5 Continuous random variable

A fundamental difference separates discrete and continuous random variables in terms of how probabilities are computed. For a discrete random variable, the PMF \(f(x)\) provides the probability that the random variable assumes a particular value.

With continuous random variables, the counterpart of the probability function is the probability density function (PDF), also denoted by \(f(x)\). The difference is that the probability density function does not directly provide probabilities. However, the area under the graph of \(f(x)\) corresponding to a given interval does provide the probability that the continuous random variable x assumes a value in that interval.

So when we compute probabilities for continuous random variables we are computing the probability that the random variable assumes any value in an interval.

Definition

The function \(f(x)\) is said to be probability density function (PDF) for the continuous random variable \(X\), defined over the set of real numbers, if

  1. \(f(x)\ge0; all\ \ x\in R\)
  2. \(\int_{-\infty}^{+\infty} f(x)dx=1\)
  3. \(P(a< X < b)=\int_{a}^{b} f(x)dx\)

N.B: \(P(X=a)=0\) as well as \(P(X=b)=0\). So, \(P(X\le a )\) is same as \(P(X<a)\).

CDF of \(X\): By definition, CDF, \(F(x)=P(X\le x)= \int_{-\infty}^{x} f(x)dx\)

Therefore, \(f(x)=\frac{d}{dx} F(x)\).

Expectation and variance of continuous r.v

  • Mean: \(E(X)=\int x.f(x)dx\)
  • Variance: \(\sigma^2=E(X-\mu)^2=\int(x-\mu)^2 f(x)=\int x^2 f(x)dx-\mu^2\)

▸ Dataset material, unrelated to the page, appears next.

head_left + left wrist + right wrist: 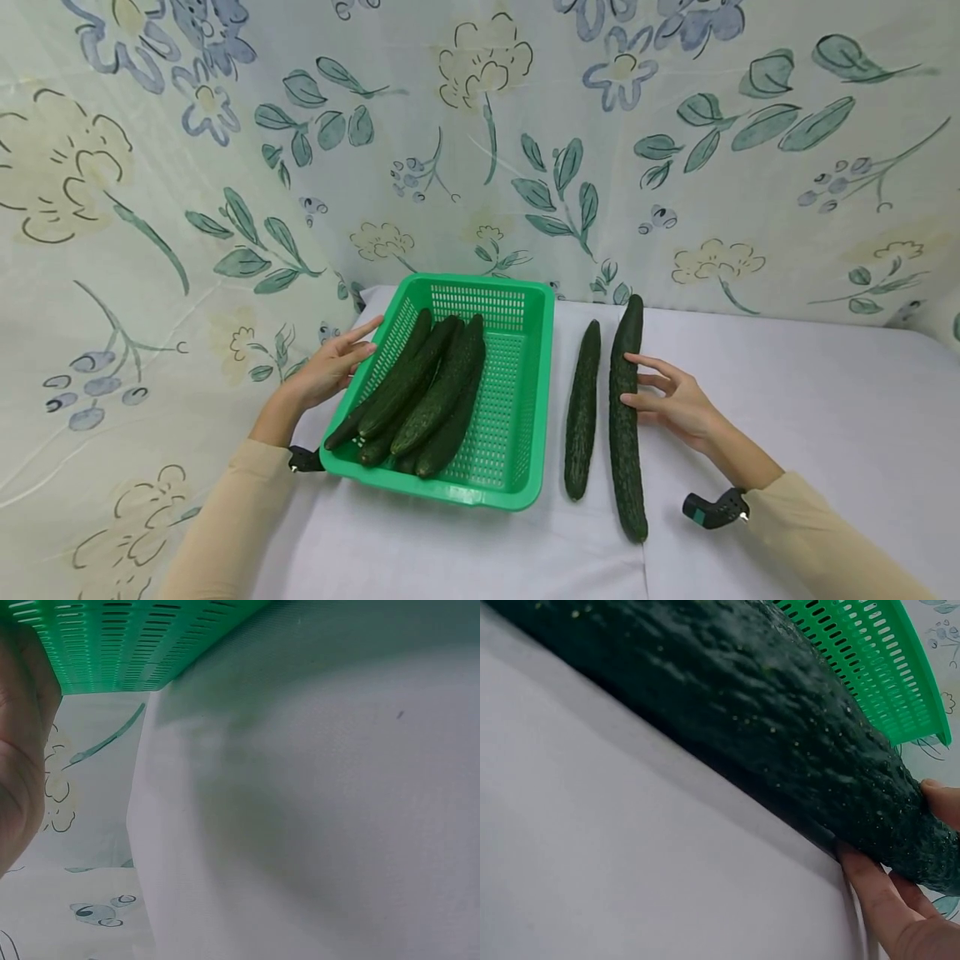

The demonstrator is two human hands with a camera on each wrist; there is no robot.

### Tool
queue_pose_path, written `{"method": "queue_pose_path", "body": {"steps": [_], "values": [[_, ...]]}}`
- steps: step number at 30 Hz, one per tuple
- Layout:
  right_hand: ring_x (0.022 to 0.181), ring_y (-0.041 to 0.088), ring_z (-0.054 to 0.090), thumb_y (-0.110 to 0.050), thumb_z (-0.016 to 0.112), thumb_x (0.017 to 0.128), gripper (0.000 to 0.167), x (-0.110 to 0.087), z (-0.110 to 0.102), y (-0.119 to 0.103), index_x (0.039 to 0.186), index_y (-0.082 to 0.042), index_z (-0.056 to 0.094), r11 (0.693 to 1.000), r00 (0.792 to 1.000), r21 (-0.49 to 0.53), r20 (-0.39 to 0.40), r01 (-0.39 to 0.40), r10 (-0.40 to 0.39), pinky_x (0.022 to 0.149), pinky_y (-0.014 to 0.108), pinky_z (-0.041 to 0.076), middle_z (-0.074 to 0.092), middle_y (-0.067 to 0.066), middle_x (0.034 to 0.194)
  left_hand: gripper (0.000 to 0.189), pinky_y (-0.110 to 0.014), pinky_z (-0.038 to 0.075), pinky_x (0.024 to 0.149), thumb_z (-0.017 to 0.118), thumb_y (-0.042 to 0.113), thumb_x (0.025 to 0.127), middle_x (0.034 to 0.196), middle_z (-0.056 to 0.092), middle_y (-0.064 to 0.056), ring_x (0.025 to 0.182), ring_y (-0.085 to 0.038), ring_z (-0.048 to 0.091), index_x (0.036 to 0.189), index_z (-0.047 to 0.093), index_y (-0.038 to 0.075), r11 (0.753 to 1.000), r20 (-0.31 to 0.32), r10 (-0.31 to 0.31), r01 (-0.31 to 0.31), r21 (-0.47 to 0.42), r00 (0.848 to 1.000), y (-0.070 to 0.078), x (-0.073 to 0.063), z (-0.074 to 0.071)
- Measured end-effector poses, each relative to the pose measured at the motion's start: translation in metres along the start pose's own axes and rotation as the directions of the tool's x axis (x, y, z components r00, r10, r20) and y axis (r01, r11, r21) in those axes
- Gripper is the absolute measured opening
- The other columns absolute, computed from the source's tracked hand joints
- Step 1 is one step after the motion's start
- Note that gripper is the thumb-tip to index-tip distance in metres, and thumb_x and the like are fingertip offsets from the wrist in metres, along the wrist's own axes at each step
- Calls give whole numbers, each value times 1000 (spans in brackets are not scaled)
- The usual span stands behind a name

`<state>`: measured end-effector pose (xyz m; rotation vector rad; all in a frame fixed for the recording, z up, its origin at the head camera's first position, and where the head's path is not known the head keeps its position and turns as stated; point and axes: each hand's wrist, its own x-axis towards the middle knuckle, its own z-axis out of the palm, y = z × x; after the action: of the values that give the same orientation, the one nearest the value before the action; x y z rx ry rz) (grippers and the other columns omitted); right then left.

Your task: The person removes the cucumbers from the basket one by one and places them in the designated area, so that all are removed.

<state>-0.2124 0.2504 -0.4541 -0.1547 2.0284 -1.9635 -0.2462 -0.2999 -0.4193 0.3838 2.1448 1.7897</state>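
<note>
Two loose cucumbers [582, 417] on a smooth white worktop [787, 400], right of the green basket [542, 392]; outer cucumber [626, 433] directly left of the right hand [678, 404], the nearer of the two, long axis running away from the body. Right fingers curled, pinching its far half. Left hand [326, 371] with fingers loosely extended against the basket's left side. Flowered cloth [420, 100] behind and at left.

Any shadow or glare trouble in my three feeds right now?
Head: even light, loose cucumbers distinct. Left wrist: soft shadow over the white cloth near the green basket. Right wrist: small highlights on the gripped cucumber, dark shadow along its underside.
</note>
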Motion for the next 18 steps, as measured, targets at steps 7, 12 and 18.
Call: {"method": "queue_pose_path", "body": {"steps": [7, 12, 18], "values": [[104, 11, 61, -4, 74, 91, 71, 1, -2, 4, 153, -15, 42, 999, 999, -40, -39, 16, -18, 81, 33, 55, 29, 32, 150, 57, -33, 24, 47, 46, 24, 109, 84, 38, -3, 48, -12, 24, 161, 24, 26, 1000, 2, -3, 3, -1, 1000, -1, 2, 1], [102, 11, 62, -4, 75, 90, 70, 2, -4, 4, 152, -16, 44, 998, 999, -57, -40, 31, -34, 80, 31, 55, 32, 32, 148, 58, -32, 24, 47, 46, 24, 108, 96, 46, -8, 49, -12, 24, 161, 23, 25, 1000, 1, -8, 8, -8, 1000, -1, 2, 1], [107, 13, 60, -6, 76, 88, 73, 4, -4, 7, 153, -13, 42, 996, 999, -80, -37, 31, -34, 83, 30, 54, 34, 29, 147, 57, -31, 25, 47, 46, 24, 108, 94, 41, -7, 49, -13, 25, 161, 24, 26, 1000, -7, -10, 10, -2, 1000, -2, 1, 0]]}}
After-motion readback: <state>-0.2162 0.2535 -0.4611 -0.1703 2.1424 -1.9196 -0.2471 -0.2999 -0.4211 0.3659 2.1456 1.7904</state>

Example 3.11(Walpole et al. 2017) Suppose that the error in the reaction temperature, in \(^0C\), for a controlled laboratory experiment is a continuous random variable X having the probability density function

\[ f(x)=\frac{x^2}{3}; -1<x<2. \]

  1. Verify that \(f(x)\) is a density function.
  2. Find \(P(0< X \le 1)\).

Example 3.12(Walpole et al. 2017) Find \(F(x)\), and use it to evaluate \(P(0 < X\le1)\).

H.W: Find E(X) and Var(X) where,\(f(x)=\frac{x^2}{3}; -1<x<2\).

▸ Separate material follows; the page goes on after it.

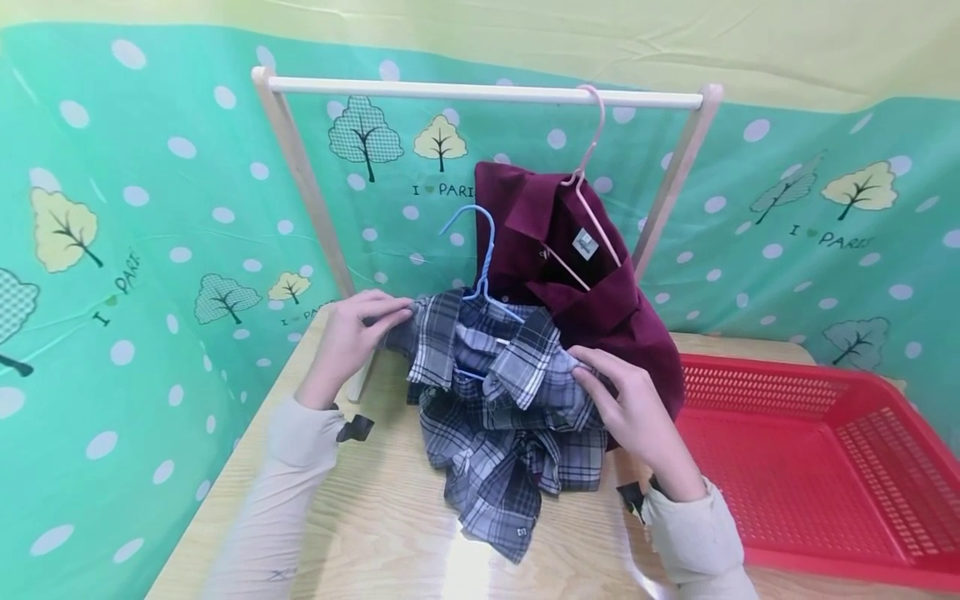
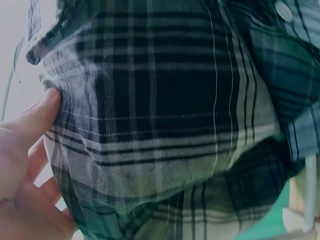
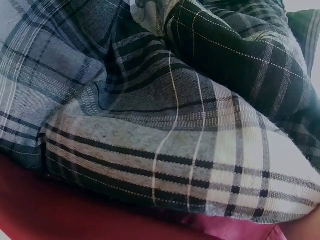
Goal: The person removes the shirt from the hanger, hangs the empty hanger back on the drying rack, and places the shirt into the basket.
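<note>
A grey and black plaid shirt (image 1: 510,450) hangs bunched between my two hands, with a blue hanger (image 1: 487,267) inside its collar. The hanger's hook points up and is free of the rail. My left hand (image 1: 352,333) pinches one shoulder of the shirt between thumb and fingers; in the left wrist view the thumb (image 2: 50,102) lies on the cloth edge. The other shoulder is pinched by my right hand (image 1: 630,400). In the right wrist view, folds of the plaid cloth (image 3: 190,135) fill the frame and hide most of that hand.
Behind the shirt, a maroon shirt (image 1: 645,325) hangs on a pink hanger (image 1: 592,150) from the white rail (image 1: 450,89) of a wooden rack. A red plastic basket (image 1: 795,542) stands on the wooden table (image 1: 375,533) at the right. A patterned green curtain (image 1: 150,292) surrounds the table.
</note>
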`<state>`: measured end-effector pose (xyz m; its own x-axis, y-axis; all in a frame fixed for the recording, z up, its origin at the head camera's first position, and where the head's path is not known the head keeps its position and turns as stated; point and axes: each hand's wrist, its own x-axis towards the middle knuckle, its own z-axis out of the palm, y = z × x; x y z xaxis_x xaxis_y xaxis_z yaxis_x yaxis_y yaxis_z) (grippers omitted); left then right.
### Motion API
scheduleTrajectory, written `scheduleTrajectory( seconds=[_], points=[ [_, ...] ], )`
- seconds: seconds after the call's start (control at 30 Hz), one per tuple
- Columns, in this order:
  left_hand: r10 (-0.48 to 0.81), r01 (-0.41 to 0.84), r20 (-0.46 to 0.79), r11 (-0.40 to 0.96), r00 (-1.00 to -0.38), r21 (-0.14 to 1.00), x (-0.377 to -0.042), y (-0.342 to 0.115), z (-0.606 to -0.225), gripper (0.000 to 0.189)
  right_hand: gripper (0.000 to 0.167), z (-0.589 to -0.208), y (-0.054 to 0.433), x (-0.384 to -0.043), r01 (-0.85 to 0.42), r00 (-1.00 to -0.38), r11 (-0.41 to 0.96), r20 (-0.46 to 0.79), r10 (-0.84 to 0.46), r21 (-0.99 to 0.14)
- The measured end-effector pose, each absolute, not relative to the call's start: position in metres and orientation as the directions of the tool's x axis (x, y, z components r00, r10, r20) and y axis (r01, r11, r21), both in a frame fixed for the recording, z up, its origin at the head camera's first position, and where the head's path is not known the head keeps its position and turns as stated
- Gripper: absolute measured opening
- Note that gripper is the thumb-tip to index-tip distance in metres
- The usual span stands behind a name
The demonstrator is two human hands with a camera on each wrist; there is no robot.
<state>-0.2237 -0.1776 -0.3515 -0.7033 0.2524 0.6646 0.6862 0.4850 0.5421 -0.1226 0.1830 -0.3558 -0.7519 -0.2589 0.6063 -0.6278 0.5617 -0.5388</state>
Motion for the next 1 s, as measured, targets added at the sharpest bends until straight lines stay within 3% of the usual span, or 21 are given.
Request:
scheduleTrajectory(
  seconds=[0.33, 0.6, 0.73, 0.83, 1.0],
  points=[
    [0.264, 0.737, 0.704, 0.412, -0.659, 0.536, -0.221, -0.150, -0.350, 0.018, 0.027, -0.360, 0.175, -0.126, -0.666, -0.721, 0.543, 0.627, -0.294, -0.511],
    [0.253, 0.690, 0.647, 0.373, -0.719, 0.621, -0.215, -0.142, -0.347, 0.016, 0.027, -0.362, 0.176, -0.126, -0.644, -0.739, 0.556, 0.616, -0.272, -0.526],
    [0.260, 0.671, 0.621, 0.366, -0.739, 0.645, -0.214, -0.138, -0.346, 0.029, 0.027, -0.362, 0.176, -0.126, -0.645, -0.739, 0.551, 0.617, -0.271, -0.530],
    [0.269, 0.688, 0.638, 0.387, -0.721, 0.614, -0.216, -0.135, -0.347, 0.038, 0.025, -0.362, 0.176, -0.126, -0.631, -0.755, 0.546, 0.599, -0.267, -0.552],
    [0.172, 0.726, 0.726, 0.374, -0.666, 0.578, -0.221, -0.131, -0.352, 0.026, 0.019, -0.362, 0.177, -0.126, -0.546, -0.830, 0.572, 0.487, -0.272, -0.612]
  ],
)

Exercise 3.29(Walpole et al. 2017) An important factor in solid missile fuel is the particle size distribution. Significant problems occur if the particle sizes are too large. From production data in the past, it has been determined that the particle size (in micrometers) distribution is characterized by

\[ f(x)=3x^{-4}; x> 1 \]

  1. Verify that this is a valid density function.
  2. Evaluate \(F(x)\).
  3. What is the probability that a random particle from the manufactured fuel exceeds 4 micrometers?

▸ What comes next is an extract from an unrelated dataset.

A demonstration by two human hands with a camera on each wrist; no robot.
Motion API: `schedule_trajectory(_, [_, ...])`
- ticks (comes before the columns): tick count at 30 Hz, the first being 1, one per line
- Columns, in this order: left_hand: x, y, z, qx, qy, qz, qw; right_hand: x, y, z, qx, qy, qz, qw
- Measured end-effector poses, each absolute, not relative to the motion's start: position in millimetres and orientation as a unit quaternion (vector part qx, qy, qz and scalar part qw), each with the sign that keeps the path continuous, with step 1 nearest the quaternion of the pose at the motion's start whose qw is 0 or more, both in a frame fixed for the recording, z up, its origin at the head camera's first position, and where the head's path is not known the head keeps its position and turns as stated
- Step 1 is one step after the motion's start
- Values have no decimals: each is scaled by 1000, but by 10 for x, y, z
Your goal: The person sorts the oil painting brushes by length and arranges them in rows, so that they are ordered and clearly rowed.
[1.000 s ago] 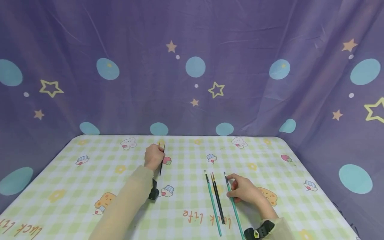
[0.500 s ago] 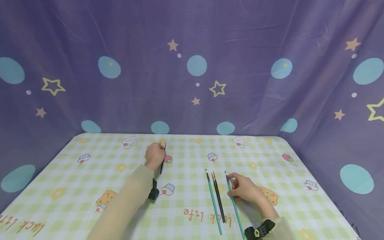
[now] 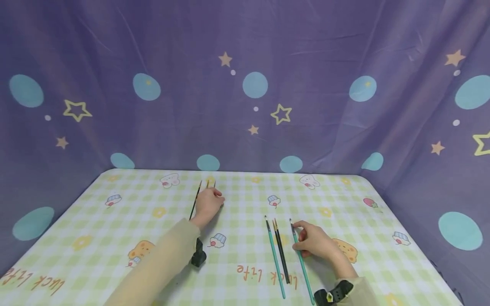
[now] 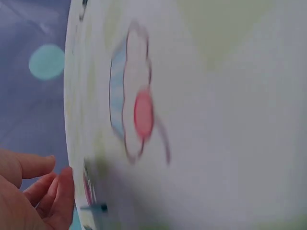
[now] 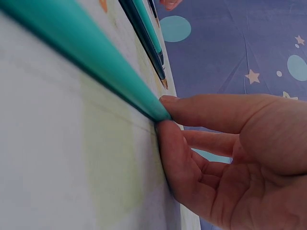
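My right hand [image 3: 315, 242] pinches a teal-handled paintbrush [image 3: 305, 272] near its bristle end, between thumb and index finger. In the right wrist view the teal handle [image 5: 91, 52] runs into those fingertips. To its left lie another teal paintbrush [image 3: 276, 263] and black-handled paintbrushes [image 3: 282, 255] side by side. Farther back, my left hand [image 3: 208, 204] hovers low over the cloth beside a thin black paintbrush [image 3: 195, 199]. Two more bristle tips show just beyond it, their handles hidden. In the left wrist view, thumb and fingers [image 4: 64, 191] stand apart with nothing seen between them.
A green-checked cloth [image 3: 237, 238] printed with cupcakes and flowers covers the table. Behind it and along the sides hangs a purple curtain [image 3: 245, 140] with stars and dots. A dark band with a small device [image 3: 333, 293] sits on each wrist.
My left hand has shifted right, so a black paintbrush formerly hidden now shows on its left. The right hand keeps its pinch on the teal paintbrush. The head view has turned slightly.
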State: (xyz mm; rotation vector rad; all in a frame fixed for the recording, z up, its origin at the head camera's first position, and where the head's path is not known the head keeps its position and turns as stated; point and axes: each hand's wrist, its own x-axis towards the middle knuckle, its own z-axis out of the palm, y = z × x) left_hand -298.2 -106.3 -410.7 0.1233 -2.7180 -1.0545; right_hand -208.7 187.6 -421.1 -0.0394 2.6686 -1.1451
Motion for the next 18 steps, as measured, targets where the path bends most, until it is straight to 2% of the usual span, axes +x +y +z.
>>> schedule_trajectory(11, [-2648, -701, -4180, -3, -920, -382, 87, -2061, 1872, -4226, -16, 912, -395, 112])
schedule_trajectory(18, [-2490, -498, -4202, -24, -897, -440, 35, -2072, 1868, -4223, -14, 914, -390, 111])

Exercise 3.69(Walpole et al. 2017) The life span in hours of an electrical component is a random variable with cumulative distribution function \[ F(x)=1-e^{-\frac{x}{50}}; x>0 \]

  1. Determine its probability density function (PDF).

  2. Determine the probability that the life span of such a component will exceed 70 hours.

References

Walpole, Ronald E., Raymond H. Myers, Sharon L. Myers, and Keying Ye, eds. 2017. Probability & Statistics for Engineers & Scientists: MyStatLab Update. Ninth edition. Boston: Pearson.